Workshop overview and materials¶
Indices and tables¶
Workshop description¶
This is an intermediate/advanced R course appropriate for those with basic knowledge of R. It is intended for those already comfortable with using R for data analysis who wish to move on to writing their own functions. To the extent possible this workshop uses real-world examples. That is to say that concepts are introduced as they are needed for a realistic analysis task. In the course of working through a realistic project we will lean about interacting with web services, regular expressions, iteration, functions, control flow and more.
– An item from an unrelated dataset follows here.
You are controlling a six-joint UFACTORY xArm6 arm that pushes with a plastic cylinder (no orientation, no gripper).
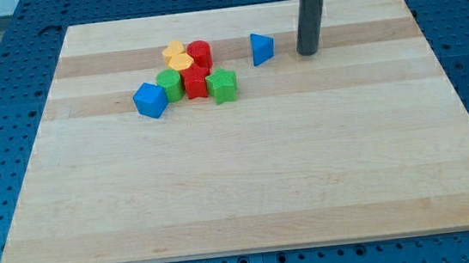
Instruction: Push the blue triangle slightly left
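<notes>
My tip (pixel 308 52) rests on the wooden board (pixel 248 182) near the view's top, right of centre. I have no jaws to open or close: I end in a plain dark rod, and it holds nothing. Just to the view's left of my tip, with a narrow strip of bare wood between us, stands the blue triangle (pixel 262 48). We are not touching. Nothing lies in that gap.

Further to the view's left, past the triangle and apart from it, sits a tight cluster of blocks. Nearest the triangle is a red cylinder (pixel 200 54), with a yellow block (pixel 177 56) pressed against its left side; the yellow one looks heart-shaped, though I cannot be sure. Below them come a red block (pixel 196 82), its shape unclear, a green star (pixel 222 85) at the cluster's right, a green cylinder (pixel 170 84) to the left, and a blue cube (pixel 150 100) at the far left end.

The triangle is a small bright-blue wedge, upright, one flat face turned toward the view's bottom, its point aimed to the view's right, toward me.
</notes>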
Prerequisite: basic familiarity with R, such as acquired from an introductory R workshop.
Materials and setup¶
Everyone should have R installed – if not:
- Open a web browser and go to http://cran.r-project.org and download and install it
- Also helpful to install RStudio (download from http://rstudio.com)
Materials for this workshop include slides, example data sets, and example code.
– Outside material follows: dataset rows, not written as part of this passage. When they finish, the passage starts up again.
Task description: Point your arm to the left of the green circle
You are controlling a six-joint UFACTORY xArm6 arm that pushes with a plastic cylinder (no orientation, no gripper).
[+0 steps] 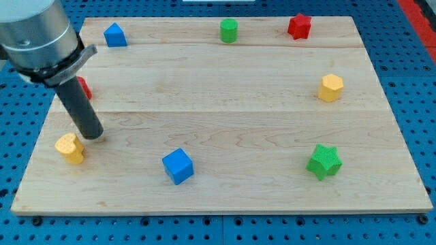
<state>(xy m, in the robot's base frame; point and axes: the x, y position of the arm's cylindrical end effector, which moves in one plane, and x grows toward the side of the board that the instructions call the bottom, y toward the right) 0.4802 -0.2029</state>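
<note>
So no pincer, just bare rod. my tip (95, 136) beside yellow heart (71, 148); swing wide up-right, stop just left of green cylinder (229, 30), dodge blue block (115, 35).

The arm (37, 34) is cut off by the view's top and left edges, so only its lower grey housing and the dark rod show. Behind that rod sits a red block (84, 88), mostly hidden; just 1 small sliver shows on the rod's right, and its shape cannot be made out. My tip (93, 135) stands just above and to the right of the yellow heart block (70, 148), and whether the 2 touch cannot be told. The blue pegboard (409, 27) around the table (225, 88) runs off all 4 edges of the view. A red strip (414, 8) at the top right corner is clipped and unidentifiable.
</note>
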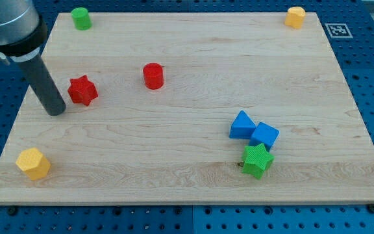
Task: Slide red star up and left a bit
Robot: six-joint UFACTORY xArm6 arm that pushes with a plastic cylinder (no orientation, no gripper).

- Download materials from http://tutorials.iq.harvard.edu/R/RProgramming.zip
- Extract the zip file containing the materials to your desktop
Launch RStudio on Athena¶
- To start R type these commands in the terminal:
- Open up today’s R script
- In RStudio, Go to File => Open Script
- Locate and open the
RProgramming.R
script in the Rintro folder in your home directory
- Go to Tools => Set working directory => To source file location (more on the working directory later)
- I encourage you to add your own notes to this file!
Example project overview¶
Throughout this workshop we will return to a running example that involves acquiring, processing, and analyzing data from the Displaced Worker Survery (DWS). In this context we will learn about finding and using R packages, importing and manipulating data, writing functions, and more. The web page has been mirrored at http://tutorials.iq.harvard.edu/cps-uniform-data-extracts/cps-displaced-worker-survey/cps-dws-data for convenience.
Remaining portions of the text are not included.